FOLLICULAR PATTERN LESIONS IN THE BETHESDA SYSTEM FOR REPORTING THYROID CYTOPATHOLOGY

Follicular neoplasms: follicular adenoma (FA) and follicular carcinoma (FC) are generally classified into the FN/SFN category of TBSRTC. In addition, the FN/SFN category includes a few cases of follicular variants of papillary carcinoma and noninvasive follicular thyroid neoplasm with papillary-like nuclear features (NIFTP), which cannot be diagnosed as malignant cytologically because they do not definitively show the nuclear features of papillary thyroid cancer (PTC). In the differential diagnosis of this category, the follicular pattern of medullary carcinoma, dyshormonogenetic goiter, parathyroid lesions, and poorly differentiated carcinoma should be considered ^41,42 (Table 1).

CYTOMORPHOLOGIC FEATURES OF THYROID FOLLICULAR LESIONS AND DIFFERENTIAL DIAGNOSIS

Thyroid aspiration slides should be evaluated with all elements together on the microscopic area. When the slides are predominantly composed of micro follicles, the background of the slides and the accompanying components should be carefully analyzed. In the presence of the thyroid follicular epithelial cell sheets in a honeycomb arrangement, the presence of abundant colloid, numerous histocytes, lymphocytes, stromal fragments, and cystic changes mostly indicate benign entities, whereas the uniform proliferation of micro follicles with scant colloid suggests neoplastic lesions.^41-46

Cytological evaluation of the FN/SFN category is usually accompanied by thyroid follicular lesions. Although the diagnostic criteria of follicular lesions on FNA are not clearly defined, cellular aspirates with scanty amount of colloid, which are composed of follicular epithelial cell groups with microfollicular patterns >50-70%, are diagnosed as FN/SFN.¹ This category likewise has two alternative names. FN and SFN are synonymous terms and should not be used like two different diagnostic terms.
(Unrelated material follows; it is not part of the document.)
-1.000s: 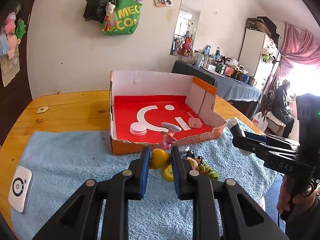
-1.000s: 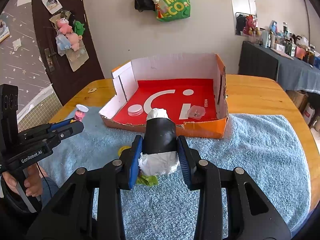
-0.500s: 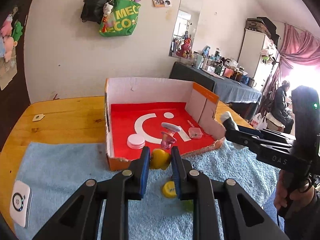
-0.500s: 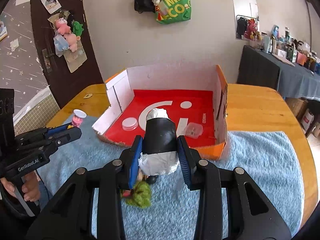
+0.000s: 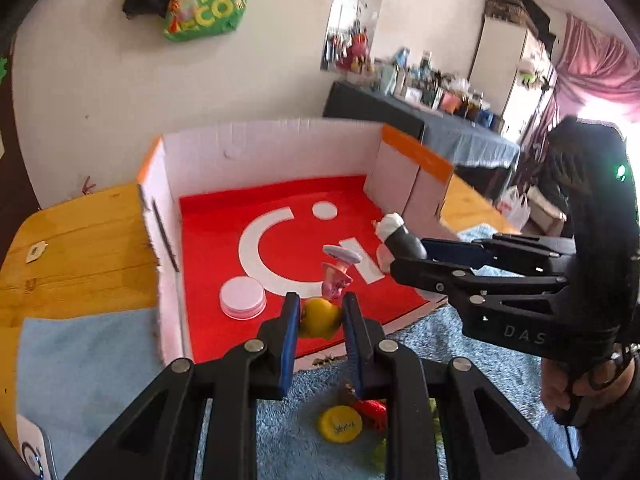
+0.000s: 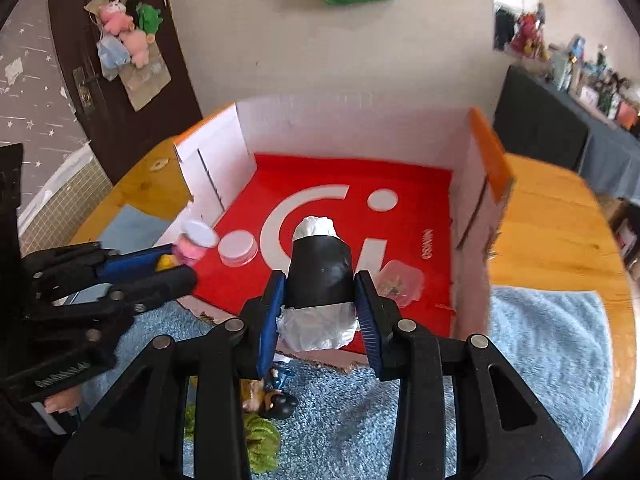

Generally, SFN is preferred by most laboratories because histopathologic studies supported that a significant number of cases (up to 35%) prove not to be neoplasms but rather hyperplastic proliferative lesions, which are most commonly nodular goiter.^43-46

Notably, the accurate definition of the microfollicular/macrofollicular terms is important. Microfollicles are composed of less than 15 overlapping thyroid follicular epithelial cells, which form a circle that is at least two-thirds complete. Macrofollicles are composed of small or large flat groups/sheets or even rows of follicular epithelial cells. Cell circles and overlapping are not characteristic findings for macrofollicles.⁴⁷ An important diagnostic clue is not to call the crowded small groups, which create a pseudo microfollicular appearance in a clot, such as microfollicles in bloody smears. In these slides, observing microfollicles out of the clot may be helpful for diagnosis. Sometimes, sampling from the microfollicular/cellular areas of benign nodules can lead to a cytological misdiagnosis of FN/SFN. Reactive/degenerative nuclear features that are not distinguishable but arouse suspicion may also lead to the overdiagnosis of PTC. The 2017 TBSRTC supported a modification to the definition and diagnostic criteria for the FN/SFN category in light of NIFTP. The new description reads as follows: “Follicular-patterned cases with mild nuclear changes (increased nuclear size, nuclear contour irregularity, and/or chromatin clearing) can be classified as FN/SFN so long as true papillae and intranuclear pseudoinclusions are absent, a note that some nuclear features raise-the possibility of an FVPTC or NIFTP, can be included”.^7,48

In the following parts of this article, the cytological features and differential diagnoses of the major follicular growth pattern disease of the thyroid will be discussed.

Adenomatous, Hyperplastic Nodules

These lesions show single-layer groups, honeycomb-pattern follicles, and/or single thyroid follicular epithelial cells. The presence of abundant watery colloids is an important feature of smears. Follicular epithelial cells have small, round nuclei and scanty, abundant, mildly vacuolated, or oncocytic cytoplasm (Figure 1). Although they are simple diagnostic criteria, diagnostic difficulties are sometimes experienced in the FNA of hyperplastic nodules. In relation to this, sampling from the microfollicular/cellular areas of benign nodules can be a challenging condition for a cytopathologist, and such cases can be misdiagnosed as FN/SFN.^43,49-53 It should also be noted that the nuclei of follicular lesions/neoplasms are expected to be round and with coarsely granular chromatin (rather hyperchromatic), which might be slightly larger than regular thyroid follicular epithelial cells. The presence of abundant loose/watery colloids can help to the cytopathologist for away from over-diagnosis^48-53.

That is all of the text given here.